Changes in the 3-dimensional structure of proteins, so-called conformational changes, are known to affect protein functions. The general applicability of separation based on electrical charge and molecular shape of the biotherapeutics in an electrical field performed in fused silica capillaries with miniaturized diameter (capillary electrophoresis, CE) was tested in project area 1.4 for the distinction of these conformational variants. Individual protein variants were identified by direct combination with MS (CE-MS). The recombinant major allergen from mugwort (rArt v 3.0201) was selected as a model protein and exposed to different stress conditions such as extreme pH values and increased temperatures for various durations. The induced conformational changes were confirmed with far-UV circular dichroism spectroscopy and affected the allergen reactivity with immunoglobulin E, which is highly relevant for the allergic response of the immune system to the allergen. A disruption in the original intramolecular bridging (i.e. by disulfide bonds) was identified as the molecular origin for changes in the protein structure. Instead, new intramolecular thioether bonds, so-called lanthionines, were formed, which are responsible for the changes in the protein structure. Moreover, oxidations and deamidations of the allergen were identified, in total generating 41 novel variants of the allergen. The identified molecular principle of the structural changes of the model protein in response to heating allows for the explanation of the observed loss of allergenicity of food allergens in heat-processed food. Since similar changes were previously also observed in mAbs, the demonstrated applicability of CE-MS may constitutes an innovative tool in differentiating and identifying such variants.

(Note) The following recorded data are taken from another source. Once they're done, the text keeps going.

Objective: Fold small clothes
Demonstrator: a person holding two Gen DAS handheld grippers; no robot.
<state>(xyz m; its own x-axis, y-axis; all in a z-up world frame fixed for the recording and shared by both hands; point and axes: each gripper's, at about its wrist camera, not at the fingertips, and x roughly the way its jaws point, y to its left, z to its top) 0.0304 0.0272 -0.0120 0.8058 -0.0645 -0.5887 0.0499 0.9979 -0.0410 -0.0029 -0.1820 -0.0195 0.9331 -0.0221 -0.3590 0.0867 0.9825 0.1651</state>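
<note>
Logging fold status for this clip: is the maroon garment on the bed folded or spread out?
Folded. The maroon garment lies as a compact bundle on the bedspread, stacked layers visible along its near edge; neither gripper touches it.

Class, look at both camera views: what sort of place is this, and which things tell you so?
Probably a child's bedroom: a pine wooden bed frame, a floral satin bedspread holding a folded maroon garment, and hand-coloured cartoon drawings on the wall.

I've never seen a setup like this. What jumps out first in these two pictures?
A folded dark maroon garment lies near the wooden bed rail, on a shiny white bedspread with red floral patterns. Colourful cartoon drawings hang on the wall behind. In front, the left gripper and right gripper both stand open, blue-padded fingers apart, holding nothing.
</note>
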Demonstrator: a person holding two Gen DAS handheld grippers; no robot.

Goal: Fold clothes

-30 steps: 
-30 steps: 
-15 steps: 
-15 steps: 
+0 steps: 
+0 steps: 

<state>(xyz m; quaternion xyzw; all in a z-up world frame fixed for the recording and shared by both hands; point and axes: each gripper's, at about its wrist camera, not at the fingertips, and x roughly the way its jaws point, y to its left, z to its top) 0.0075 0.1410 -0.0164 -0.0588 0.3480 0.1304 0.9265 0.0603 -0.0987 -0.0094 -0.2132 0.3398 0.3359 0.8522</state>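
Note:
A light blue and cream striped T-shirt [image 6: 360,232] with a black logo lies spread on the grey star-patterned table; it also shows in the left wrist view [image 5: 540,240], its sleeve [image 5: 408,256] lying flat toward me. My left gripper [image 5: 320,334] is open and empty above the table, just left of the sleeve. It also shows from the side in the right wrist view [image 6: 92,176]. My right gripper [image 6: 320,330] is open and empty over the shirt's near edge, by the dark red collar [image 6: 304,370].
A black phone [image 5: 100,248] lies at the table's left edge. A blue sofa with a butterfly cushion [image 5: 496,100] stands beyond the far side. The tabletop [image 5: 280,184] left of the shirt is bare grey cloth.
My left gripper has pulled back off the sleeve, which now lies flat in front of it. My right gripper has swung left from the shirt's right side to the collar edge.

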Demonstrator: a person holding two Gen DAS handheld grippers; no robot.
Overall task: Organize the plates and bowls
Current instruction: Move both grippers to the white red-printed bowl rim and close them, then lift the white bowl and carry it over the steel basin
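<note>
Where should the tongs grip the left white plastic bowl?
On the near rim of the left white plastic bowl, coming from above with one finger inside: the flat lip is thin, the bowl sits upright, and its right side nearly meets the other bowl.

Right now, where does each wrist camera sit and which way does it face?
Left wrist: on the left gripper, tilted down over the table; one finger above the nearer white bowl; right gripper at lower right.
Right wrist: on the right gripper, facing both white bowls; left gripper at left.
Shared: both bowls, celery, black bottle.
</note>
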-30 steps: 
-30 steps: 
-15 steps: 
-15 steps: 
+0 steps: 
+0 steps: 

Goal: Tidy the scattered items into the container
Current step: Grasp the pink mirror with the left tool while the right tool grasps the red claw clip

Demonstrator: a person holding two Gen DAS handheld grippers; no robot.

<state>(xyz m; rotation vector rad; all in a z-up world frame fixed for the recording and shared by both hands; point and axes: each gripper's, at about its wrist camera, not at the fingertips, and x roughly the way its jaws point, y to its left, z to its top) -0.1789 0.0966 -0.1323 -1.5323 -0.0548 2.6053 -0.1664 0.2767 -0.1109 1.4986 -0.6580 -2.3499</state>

An improved performance of CE for the separation of structural variants of the biotherapeutics was achieved through chemical modification of the surface of the fused silica separation capillaries. A novel coating composed of alternating layers of countercharged polyelectrolytes was developed and successfully applied in the separation of variants of a challenging therapeutic mAb, i.e. rituximab. An innovative mode of atomic force microscopy (AFM-TREC) was applied for simultaneous imaging of the topography and the surface charge distribution of the coating. This multilayer coating of capillaries was successfully applied in CE-MS analysis of mAbs. For the first time, quasi-native separation conditions were realized. Enzymatically generated fragments of two mAbs (original and copy product of rituximab) were separated and identified by CE-MS, which facilitated the distinction of charge variants (lysine- and deamidation variants) as well as glycovariants. In addition, another CE-based separation mode performed in a pH gradient (capillary isoelectric focusing, CIEF), which is based on a distinction of isoelectric points of different protein (variants), was developed for the characterization of mAbs. For the first time, an integrated CIEF strategy under non-denaturing conditions, which combines results of intact mAbs and corresponding fragments, was realized.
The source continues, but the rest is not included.